Wednesday, July 27, 2011

C.K. Williams

Big Frank has been reading from C.K. Williams: Collected Poems. Here are a couple of them that he likes:


The World's Greatest Tricycle-Rider

The world's greatest tricycle-rider
is in my heart, riding like a wildman,
no hands, almost upside down along
the walls and over the high curbs
and stoops, his bell rapid firing,
the sun spinning in his spokes like a flame.

But he is growing older. His feet
overshoot the pedals. His teeth set
too hard against the jolts, and I am afraid
that what I've kept from him is what
tightens his fingers on the rubber grips
and drives him again and again on the same block.

Wasp

Hammer, hammer, hammer, the wasp
has been banging his head on the window for hours;
you’d think by now he’d be brain-dead, but no,
he flings himself at the pane: hammer, hammer again.

I ease around him to open the sash, hoping
he doesn’t sting me because then I’d be sorry
I didn’t kill him, but he pays me no mind:
it’s still fling, hammer, fling, hammer again.

I’m sure his brain’s safe, his bones are outside,
but up there mine are, too, so why does it hurt
so much to keep thinking—hammer, hammer—
the same things again and, hammer, again?

That invisible barrier between you and the world,
between you and your truth… Stinger blunted,
wings frayed, only the battering, battered brain,
only the hammer, hammer, hammer again.

Tuesday, July 26, 2011

Konrad and Aneta climbing





Big Frank's son, Konrad, just recently returned from his vacation climbing the highest peaks in Austria and Slovenia. Big Frank is going to visit Konrad this September, but has already told him that his two watch-words on outdoor activites were - nothing painful, and nothing dangerous. That should keep the activities under control and the elevation to a manageable height. That's Konrad's girlfriend, Aneta, on top of Triglav in Slovenia.

Thursday, July 21, 2011

Don Paterson aphorisms

Big Frank has been reading Don Paterson's book of aphorism's: Best Thought, Worst Thought. It is a wonderful collection and recommended to all of you who enjoy this short form, which Paterson sums up this way: "The aphorism is the rational articulation of a fleeing hysteria." Here are few more to enjoy:

In my adult life, the time I have actually lived inside the present moment would amount to no more than a single day. If only I could have lived it as a single day; it would have thrown its light into all the others, like a brazier in a dark arcade. Instead I find my way by sparks, and what they briefly made visible.

Always an error to make someone profess what they will not volunteer -- especially in love, where the spontaneity of its declaration is all the language ever holds of it.

The most erotic things that can be done to you are those that are driven by the purest selfishness on the part of your lover. Charity, on the other hand, is the great anaphrodisiac.

Desire is the inconvenience of its object. Lourdes isn't Lourdes if you live in Lourdes.

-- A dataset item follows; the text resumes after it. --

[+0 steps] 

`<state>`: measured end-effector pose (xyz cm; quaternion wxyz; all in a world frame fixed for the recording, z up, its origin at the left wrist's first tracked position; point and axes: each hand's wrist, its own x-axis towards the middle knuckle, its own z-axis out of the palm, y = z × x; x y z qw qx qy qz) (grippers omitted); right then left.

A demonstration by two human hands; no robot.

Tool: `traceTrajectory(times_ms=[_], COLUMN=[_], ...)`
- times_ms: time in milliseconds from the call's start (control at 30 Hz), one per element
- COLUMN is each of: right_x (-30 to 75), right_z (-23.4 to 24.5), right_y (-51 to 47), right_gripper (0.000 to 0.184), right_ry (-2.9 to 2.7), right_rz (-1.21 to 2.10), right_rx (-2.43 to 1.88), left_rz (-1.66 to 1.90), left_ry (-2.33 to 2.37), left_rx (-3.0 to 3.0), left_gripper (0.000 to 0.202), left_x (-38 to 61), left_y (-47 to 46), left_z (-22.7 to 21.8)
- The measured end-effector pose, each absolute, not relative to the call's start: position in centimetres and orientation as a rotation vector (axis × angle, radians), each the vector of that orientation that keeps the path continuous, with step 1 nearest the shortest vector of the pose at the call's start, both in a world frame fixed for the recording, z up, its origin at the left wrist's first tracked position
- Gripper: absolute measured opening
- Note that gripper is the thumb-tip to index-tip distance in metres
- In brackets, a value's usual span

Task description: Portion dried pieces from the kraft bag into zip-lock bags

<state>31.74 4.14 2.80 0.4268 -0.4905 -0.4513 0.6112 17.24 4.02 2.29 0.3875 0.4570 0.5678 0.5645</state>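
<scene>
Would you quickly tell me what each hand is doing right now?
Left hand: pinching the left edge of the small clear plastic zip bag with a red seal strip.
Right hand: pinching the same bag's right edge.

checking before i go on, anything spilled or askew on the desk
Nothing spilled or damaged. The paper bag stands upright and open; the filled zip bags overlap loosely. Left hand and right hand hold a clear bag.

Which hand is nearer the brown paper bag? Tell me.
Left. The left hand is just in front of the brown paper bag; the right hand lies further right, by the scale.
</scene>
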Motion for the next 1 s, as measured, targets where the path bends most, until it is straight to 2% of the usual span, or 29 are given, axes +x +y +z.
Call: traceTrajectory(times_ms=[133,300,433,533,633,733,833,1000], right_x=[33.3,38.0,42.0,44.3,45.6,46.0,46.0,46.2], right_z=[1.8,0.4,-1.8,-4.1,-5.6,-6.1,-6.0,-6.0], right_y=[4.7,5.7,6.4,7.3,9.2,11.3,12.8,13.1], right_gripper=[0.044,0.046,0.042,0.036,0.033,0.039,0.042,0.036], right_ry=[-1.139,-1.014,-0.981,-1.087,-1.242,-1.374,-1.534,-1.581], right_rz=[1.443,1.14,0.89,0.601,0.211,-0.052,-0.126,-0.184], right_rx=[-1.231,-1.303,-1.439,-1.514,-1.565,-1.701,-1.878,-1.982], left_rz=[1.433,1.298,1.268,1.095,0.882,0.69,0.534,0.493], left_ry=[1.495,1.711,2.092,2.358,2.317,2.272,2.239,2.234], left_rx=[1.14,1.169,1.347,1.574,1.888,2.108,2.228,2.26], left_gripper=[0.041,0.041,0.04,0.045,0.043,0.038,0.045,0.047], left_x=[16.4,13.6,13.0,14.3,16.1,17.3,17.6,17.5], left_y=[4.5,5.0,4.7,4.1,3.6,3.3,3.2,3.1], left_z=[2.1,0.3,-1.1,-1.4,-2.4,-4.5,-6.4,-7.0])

I was so practiced in disappointment, I absorbed the blow of her leaving me almost effortlessly. Allowing yourself to be constructed means you have been a different man from the start; I merely left his body behind like a husk, and let him take the punch. (I watched him double up as from above.) The loveless wraith of me was then free to wander, looking for my new instructions.

Consciousness can no more unmask its nature than the eye can see itself. It is contractually blind.

Sunday, July 17, 2011

Two by J.V. Cunningham

Below are two poems by the late J.V. Cunningham. The first does a masterful job of laying what is perfect love. So much is written on the feelings of love and not of the care actually given to the other, as Cunningham puts it: "I care for you more/ Than my feeling for you." The second illustrates that love is a choice and that it carries a couple through their inevitable "ills" through loyalty, patience, respect, and manners. And, of course, it takes two.

(9)

Innocent to innocent,
One asked, What is perfect love?
Not knowing it is not love,
Which is imperfect–some kind
Of love or other, some kind
Of interchange with wanting,
There when all else is wanting,
Something by which we make do.

So impaired, uninnocent,
If I love you–as I do–
To the very perfection
Of perfect imperfection,
It’s that I care more for you
Than for my feeling for you.


Choice

Allegiance is assigned
Forever when the mind
Chooses and stamps the will.
Thus, I must love you still
Through good and ill.

But though we cannot part
We may retract the heart
And build such privacies
As self-regard agrees
Conduce to ease.

So manners will repair
The ravage of despair
Which generous love invites,
Preferring quiet nights
To vain delights.”

Friday, July 1, 2011

Trail of the Coeur d'Alenes







Last weekend Big Frank, Tammy, and some friends hit the Trail of the Coeur d'Alenes for some splendid cycling. This is one of the premier biking trails in the U.S. It follows the Union Pacific Railroad right-of-way from Mullan, a mountain mining town near the Montana border, to Plummer, a town on the prairie near the Washington border. More than 71 miles of paved path with practically no hills whatsoever. We only did a section of it near Cataldo - where the moose was munching. Then afterwards it was beers and burgers at The Snake Pit.